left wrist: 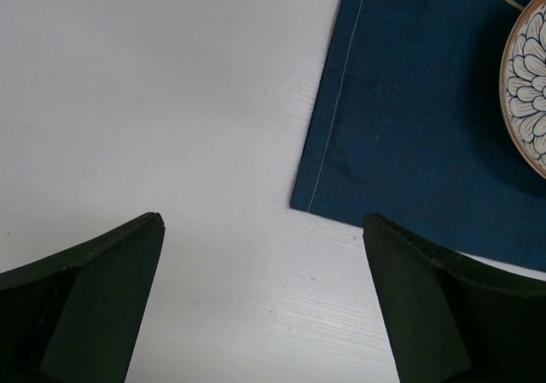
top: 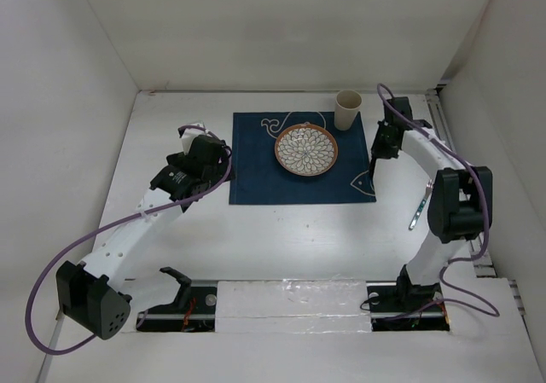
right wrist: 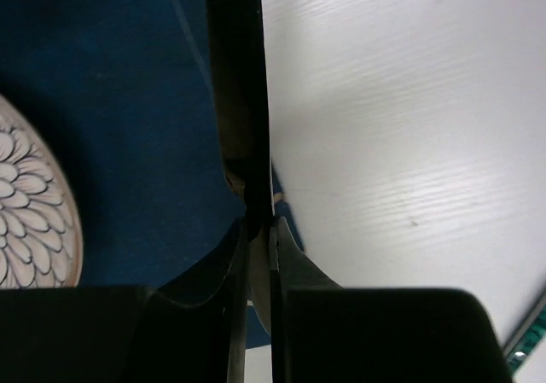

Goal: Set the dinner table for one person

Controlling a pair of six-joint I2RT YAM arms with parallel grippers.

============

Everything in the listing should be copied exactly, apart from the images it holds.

left wrist: 
top: 
right wrist: 

Goal: Set the dinner table for one person

Controlling a pair of six-joint I2RT YAM arms with parallel grippers.

The full output has been given.